- Your task: Go through the records line by line. Report how many lines contain "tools", with nothing else.

- Dataset records:
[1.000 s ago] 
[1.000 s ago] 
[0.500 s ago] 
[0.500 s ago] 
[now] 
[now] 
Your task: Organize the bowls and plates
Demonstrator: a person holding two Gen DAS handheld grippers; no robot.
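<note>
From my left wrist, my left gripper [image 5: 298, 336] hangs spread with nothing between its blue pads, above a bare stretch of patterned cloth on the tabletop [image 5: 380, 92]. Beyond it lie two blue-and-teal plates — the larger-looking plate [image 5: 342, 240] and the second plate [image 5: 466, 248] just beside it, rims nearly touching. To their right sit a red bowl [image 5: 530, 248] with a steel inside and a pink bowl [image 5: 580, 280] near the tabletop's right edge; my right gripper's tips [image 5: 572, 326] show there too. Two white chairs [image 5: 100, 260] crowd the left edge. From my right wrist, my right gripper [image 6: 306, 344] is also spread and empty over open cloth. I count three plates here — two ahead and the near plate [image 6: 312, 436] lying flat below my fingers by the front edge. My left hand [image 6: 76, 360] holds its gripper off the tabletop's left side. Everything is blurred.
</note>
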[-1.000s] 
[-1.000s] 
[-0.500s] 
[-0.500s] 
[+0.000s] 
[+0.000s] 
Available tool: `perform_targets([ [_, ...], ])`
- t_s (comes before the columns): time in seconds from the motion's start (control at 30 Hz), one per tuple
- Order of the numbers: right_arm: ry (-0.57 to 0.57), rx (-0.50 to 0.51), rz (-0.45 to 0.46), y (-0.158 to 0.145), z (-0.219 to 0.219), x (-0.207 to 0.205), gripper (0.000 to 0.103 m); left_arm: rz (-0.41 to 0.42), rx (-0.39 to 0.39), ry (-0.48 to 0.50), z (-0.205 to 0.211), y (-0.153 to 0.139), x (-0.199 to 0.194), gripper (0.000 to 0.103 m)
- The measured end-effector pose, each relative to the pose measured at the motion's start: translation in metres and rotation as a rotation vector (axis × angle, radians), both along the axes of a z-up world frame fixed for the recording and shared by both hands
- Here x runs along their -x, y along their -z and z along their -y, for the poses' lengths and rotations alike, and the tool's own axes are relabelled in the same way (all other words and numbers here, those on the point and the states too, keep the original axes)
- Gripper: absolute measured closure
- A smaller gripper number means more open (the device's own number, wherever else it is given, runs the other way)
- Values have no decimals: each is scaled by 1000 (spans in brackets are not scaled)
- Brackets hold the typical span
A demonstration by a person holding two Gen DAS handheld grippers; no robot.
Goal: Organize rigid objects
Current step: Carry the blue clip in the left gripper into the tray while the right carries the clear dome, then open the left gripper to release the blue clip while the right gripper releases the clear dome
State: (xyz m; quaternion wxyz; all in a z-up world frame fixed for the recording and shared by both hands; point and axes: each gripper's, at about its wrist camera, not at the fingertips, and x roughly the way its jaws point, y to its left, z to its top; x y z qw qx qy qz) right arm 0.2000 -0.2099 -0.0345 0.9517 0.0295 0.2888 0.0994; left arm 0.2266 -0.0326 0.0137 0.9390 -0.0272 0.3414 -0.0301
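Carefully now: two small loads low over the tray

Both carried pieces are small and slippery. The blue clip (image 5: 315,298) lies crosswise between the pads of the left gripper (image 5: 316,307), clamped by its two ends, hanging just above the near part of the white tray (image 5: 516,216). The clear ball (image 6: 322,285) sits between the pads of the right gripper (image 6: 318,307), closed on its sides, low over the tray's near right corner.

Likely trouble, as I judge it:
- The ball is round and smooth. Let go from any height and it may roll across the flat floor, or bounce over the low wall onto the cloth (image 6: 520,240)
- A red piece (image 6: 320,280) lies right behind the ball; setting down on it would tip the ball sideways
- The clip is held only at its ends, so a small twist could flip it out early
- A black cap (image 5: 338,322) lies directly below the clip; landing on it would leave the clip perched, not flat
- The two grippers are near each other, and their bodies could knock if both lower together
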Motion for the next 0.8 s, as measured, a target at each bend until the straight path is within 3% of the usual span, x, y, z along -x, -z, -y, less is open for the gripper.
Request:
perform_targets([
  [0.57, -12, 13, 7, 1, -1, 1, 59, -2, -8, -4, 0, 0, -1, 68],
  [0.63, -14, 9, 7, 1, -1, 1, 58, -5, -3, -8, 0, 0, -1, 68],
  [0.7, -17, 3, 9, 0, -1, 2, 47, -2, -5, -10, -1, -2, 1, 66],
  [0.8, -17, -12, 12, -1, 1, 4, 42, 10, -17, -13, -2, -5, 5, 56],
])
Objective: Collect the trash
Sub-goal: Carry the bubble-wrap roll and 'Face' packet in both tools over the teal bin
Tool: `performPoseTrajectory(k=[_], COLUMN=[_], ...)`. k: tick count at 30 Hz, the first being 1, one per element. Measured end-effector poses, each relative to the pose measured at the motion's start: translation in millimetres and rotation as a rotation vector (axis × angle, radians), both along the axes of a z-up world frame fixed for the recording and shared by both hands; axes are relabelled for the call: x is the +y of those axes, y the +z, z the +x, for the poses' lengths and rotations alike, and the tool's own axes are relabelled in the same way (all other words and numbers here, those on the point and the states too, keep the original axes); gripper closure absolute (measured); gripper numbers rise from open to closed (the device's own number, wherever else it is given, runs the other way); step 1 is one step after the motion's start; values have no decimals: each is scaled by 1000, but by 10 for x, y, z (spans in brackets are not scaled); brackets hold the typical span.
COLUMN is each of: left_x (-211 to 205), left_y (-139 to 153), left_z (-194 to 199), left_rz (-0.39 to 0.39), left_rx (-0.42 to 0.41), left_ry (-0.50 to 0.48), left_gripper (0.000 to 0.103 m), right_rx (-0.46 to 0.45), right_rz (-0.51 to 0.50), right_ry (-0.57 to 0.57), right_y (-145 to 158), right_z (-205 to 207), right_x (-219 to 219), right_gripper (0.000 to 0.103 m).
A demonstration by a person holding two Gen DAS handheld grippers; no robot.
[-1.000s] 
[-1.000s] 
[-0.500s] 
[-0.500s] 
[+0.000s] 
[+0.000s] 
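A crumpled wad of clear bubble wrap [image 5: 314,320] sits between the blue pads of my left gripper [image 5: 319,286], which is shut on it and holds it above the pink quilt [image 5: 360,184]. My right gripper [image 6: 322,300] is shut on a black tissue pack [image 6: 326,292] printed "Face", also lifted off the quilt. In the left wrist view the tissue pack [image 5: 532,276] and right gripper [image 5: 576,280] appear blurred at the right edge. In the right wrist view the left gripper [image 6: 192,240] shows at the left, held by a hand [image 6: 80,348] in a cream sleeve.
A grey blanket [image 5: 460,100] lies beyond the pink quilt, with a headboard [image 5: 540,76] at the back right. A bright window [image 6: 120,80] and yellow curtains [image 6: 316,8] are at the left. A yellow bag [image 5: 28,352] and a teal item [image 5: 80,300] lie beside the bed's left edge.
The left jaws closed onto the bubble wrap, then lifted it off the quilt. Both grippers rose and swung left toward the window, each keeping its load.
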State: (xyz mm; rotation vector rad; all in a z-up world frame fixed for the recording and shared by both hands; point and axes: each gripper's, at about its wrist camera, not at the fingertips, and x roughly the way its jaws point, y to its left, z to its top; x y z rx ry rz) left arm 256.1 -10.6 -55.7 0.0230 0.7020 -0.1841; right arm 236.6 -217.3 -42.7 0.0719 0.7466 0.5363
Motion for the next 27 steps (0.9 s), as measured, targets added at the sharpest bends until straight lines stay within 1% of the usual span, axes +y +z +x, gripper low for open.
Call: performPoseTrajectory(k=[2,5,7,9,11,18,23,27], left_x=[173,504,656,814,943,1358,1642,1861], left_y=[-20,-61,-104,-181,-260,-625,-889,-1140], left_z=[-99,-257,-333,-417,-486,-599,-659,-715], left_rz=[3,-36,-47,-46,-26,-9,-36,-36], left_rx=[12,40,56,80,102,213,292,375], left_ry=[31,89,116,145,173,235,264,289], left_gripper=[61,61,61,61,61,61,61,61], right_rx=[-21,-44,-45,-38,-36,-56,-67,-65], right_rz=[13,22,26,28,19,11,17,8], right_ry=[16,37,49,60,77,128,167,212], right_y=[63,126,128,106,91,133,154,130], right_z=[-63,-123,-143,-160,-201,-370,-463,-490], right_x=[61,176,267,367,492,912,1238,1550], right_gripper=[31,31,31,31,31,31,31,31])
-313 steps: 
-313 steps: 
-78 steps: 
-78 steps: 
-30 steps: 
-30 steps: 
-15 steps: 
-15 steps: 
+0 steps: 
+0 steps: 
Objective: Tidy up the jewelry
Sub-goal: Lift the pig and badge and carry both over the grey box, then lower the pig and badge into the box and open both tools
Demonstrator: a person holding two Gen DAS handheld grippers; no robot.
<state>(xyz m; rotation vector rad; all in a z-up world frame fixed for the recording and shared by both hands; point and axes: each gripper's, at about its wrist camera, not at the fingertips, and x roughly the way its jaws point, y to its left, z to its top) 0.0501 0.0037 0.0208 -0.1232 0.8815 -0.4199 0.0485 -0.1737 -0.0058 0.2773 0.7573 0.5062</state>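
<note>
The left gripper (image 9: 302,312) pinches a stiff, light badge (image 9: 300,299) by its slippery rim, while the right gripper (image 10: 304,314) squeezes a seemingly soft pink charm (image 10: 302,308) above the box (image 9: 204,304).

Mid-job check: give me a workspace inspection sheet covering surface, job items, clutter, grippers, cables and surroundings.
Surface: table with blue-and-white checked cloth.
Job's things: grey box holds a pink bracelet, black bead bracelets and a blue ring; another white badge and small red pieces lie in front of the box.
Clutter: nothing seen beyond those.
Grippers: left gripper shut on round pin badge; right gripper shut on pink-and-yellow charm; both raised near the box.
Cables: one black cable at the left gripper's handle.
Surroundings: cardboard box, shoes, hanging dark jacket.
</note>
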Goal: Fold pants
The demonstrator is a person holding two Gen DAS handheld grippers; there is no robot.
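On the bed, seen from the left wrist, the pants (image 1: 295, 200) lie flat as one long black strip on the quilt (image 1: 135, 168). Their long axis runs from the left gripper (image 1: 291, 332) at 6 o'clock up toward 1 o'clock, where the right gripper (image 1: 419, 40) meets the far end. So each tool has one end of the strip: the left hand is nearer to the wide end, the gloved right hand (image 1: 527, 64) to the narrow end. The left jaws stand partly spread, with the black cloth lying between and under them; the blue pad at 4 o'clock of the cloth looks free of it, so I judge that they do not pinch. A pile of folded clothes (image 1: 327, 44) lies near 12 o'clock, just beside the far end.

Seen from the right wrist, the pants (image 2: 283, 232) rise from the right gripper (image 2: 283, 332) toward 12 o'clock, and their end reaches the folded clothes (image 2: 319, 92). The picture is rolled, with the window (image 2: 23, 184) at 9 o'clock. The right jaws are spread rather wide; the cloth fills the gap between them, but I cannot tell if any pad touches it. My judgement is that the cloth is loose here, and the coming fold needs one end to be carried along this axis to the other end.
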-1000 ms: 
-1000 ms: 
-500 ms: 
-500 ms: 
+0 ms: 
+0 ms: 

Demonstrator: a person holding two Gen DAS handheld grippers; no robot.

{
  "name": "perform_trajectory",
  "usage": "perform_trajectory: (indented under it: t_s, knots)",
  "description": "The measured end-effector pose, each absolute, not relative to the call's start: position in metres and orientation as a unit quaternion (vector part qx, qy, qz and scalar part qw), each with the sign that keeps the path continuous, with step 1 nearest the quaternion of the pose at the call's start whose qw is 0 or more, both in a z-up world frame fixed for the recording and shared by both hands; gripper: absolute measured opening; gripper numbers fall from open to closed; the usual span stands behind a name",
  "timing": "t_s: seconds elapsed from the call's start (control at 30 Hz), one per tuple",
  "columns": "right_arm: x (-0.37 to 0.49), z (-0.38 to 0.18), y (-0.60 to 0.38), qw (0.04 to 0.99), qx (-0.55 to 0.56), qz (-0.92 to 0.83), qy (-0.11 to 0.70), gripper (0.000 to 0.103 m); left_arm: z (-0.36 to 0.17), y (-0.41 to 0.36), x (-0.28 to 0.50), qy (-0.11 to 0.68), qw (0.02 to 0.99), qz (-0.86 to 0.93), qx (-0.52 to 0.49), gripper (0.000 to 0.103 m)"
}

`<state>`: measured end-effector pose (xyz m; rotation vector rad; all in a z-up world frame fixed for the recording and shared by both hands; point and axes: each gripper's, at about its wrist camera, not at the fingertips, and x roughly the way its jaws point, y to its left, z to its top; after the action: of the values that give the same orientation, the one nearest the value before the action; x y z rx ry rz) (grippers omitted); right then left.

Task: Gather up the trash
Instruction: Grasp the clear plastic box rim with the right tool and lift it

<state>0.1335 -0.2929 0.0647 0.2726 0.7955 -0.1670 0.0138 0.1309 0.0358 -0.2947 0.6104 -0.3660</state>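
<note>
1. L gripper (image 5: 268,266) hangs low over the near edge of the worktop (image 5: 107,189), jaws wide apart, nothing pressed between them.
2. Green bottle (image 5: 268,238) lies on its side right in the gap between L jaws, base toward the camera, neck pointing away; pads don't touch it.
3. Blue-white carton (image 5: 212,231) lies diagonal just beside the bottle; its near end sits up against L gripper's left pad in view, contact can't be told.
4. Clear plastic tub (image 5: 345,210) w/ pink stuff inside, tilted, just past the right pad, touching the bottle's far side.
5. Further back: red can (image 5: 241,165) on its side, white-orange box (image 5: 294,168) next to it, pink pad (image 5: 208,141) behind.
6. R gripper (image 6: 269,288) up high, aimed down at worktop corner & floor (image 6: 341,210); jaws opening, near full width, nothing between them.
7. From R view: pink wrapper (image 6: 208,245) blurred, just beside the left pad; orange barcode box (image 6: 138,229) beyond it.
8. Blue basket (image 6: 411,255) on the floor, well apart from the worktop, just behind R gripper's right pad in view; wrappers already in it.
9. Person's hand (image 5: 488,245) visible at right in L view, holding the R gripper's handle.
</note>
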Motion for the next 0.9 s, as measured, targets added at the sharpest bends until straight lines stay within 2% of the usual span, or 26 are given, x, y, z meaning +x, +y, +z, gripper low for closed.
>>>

- Exercise output: 2